Tuesday, February 12, 2013

Autism/Aspergers Disclosure


I for one am rather partial to partial disclosure.

It is very common for people to ask me about why I do something that is symptomatic of autism. The most common thing people ask about is my sensitive hearing. Because I usually do not know the person asking the question very well, I usually say something along the lines of "I have sensory problems". Which is true, and does a fine job of addressing the behavior that they were questioning.  What I find is good about this type of disclosure, is that people don't seem to think much of it, which is nice.

As for people, such as teachers, who I work with regularly, it depends on how much I feel my autism will affect my participation in whatever they are teaching. 

I still have a lot of trouble just saying “I have Aspergers” mainly because it is difficult to predict how different people will react.  Most people do slightly change how they treat me once they know that I have Aspergers.  Which is not necessarily bad, but you know what people like me think about anything changing.

For anyone interested, I just started a Twitter account https://twitter.com/Elainaism

Sunday, February 10, 2013

Fun and Function T-Shirts


Allow me to introduce you to my most worn t-shirts http://funandfunction.com/sensational-hug-tee-long-sleeves-navy-p-2033.html

They are a very reasonably priced t-shirt for sensory sensitive people. I wear them most days a base layer, underneath a regular t-shirt, or in the summer as I would another t-shirt.

They seem true to size as I am a skinny 5'6" person and normally wear adult small and (apart from the long sleeves being too short) I fit the 12-13 size. Which, according the website, is "compared to a size small adult"

The only quality problem I have had with them, is the threading on the seams tends to come undone.


Long Time No Blog


Long time no blog.

I have been busy getting acclimated to college work, but I will try to blog every now and then and during summer break.
 

I will leave you all with one of my writings from English class.

I am Different and Normal

By Elaina Franklin

Tears are often the result of sadness, which for many people comes about when they don’t quite fit in to what is considered typical.  I think that such a person would feel better if others would just accept him or her as just a regular person.  Whereas, when others keep trying to suggest to such an individual that their difficulties are just problems that everybody has, then it only reminds the individual of how very difficult their differences can be to live with.

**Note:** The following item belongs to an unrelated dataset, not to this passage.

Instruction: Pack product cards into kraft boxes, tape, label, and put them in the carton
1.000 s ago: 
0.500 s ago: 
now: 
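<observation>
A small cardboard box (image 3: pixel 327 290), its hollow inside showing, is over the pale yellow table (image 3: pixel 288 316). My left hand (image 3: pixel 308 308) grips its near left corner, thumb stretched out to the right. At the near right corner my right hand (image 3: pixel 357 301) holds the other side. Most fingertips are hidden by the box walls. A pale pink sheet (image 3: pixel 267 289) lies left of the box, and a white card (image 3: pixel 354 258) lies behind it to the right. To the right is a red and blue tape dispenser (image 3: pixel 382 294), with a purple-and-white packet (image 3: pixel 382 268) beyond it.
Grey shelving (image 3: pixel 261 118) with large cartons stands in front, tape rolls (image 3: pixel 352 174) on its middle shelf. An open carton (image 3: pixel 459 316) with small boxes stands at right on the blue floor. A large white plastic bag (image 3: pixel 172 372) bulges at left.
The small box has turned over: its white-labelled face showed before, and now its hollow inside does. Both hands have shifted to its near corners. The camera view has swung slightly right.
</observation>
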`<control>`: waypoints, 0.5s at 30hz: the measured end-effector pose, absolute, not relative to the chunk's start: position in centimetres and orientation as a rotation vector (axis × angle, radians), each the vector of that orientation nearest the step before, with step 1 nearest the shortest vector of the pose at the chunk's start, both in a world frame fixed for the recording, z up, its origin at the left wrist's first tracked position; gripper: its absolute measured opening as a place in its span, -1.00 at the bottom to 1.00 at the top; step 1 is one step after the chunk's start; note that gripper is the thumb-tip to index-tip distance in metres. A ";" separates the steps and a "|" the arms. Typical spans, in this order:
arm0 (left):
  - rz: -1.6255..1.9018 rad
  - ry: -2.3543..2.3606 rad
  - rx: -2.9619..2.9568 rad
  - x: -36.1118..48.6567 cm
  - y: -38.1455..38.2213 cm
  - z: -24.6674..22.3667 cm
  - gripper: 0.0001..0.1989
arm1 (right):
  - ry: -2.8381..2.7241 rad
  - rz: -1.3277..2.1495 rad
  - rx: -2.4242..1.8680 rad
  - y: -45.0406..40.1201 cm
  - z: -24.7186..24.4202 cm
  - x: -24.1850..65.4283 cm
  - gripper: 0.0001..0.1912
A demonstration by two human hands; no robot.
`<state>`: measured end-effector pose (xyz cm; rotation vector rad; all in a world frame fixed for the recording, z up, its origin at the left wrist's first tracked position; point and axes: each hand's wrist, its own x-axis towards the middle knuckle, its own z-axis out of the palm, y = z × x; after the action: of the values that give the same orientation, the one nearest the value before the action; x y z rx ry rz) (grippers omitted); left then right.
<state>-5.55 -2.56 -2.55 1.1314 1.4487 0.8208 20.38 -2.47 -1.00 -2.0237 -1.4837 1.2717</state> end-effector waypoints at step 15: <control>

Just like the cheetah in a traditional Zulu story, I started the long and occasionally tearful journey of realizing that I would not just grow up and be (for lack of better words) normal:

One day, the cheetah, with its great eyesight, spotted some large cats off in the distance and eagerly went running as fast as she could toward these cats. As she was running toward them, one of the cats, which was much larger than the others, stood up and roared. The loud noise frightened the cheetah and she dug her claws into the dirt and came to abrupt halt. The cat was a big male lion, and he roared out to the cheetah in a very low booming voice, “Who are you and what do you want?” (How the Cheetah Got Its Tears 2)

“Who was I and what did I want?” I thought to my 11-year-old self.  Just like the cheetah in this story, loud noises frightened me and I seemed to be a bit different from other kids my age.  I had just started to realize that I went about the world in a slightly unconventional manner. 

Fast forward six confusing years, and here I am diagnosed with Asperger’s Syndrome, which is a type of autism spectrum disorder and affects social skills, communication, and many more areas of life.  I found out that I might have Asperger’s Syndrome when my pediatrician suggested that I might have it, and then I got evaluated and diagnosed.  In many ways, being diagnosed has been helpful for me and my family because now I have a better idea of what is happening in my brain, and I can get the help I need to reach my potential.

I have felt, on some occasions, excluded from being treated like a peer but, thankfully as far as I know, have never been bullied.  I have zero developmentally appropriate peer relationships, and I have trouble understanding what other people are thinking or feeling.  I am generally a happy person, but just like the cheetah, who “…thought about how the lion roared and did not want her, and how the wild dogs yelped and bit at her feet, and she felt sadder and sadder.” (How the Cheetah Got Its Tears 3), I do get sad about having trouble making friends.

Some people try to relate to my troubles by talking about how they think that the movie theater is too loud or that they “suck at making friends too”, when really they have what doctors would consider normal peer relationships and their brains process information just fine.  When people say things like this, it just reminds me of the troubles that I have.

It would be a lot nicer for me if people would just accept me, rather than trying to relate to me.  I feel the most comfortable around people who treat me as they would treat any other person.  Everyone has different strengths and weaknesses.  “Each animal had to get used to its own body, so the cheetah started running and found out it could run very very fast” (How the Cheetah Got Its Tears 2).  People tend to see what is different about other people before they see how they are the same.  However, I assure you that I really am normal in at least as many ways as I am different.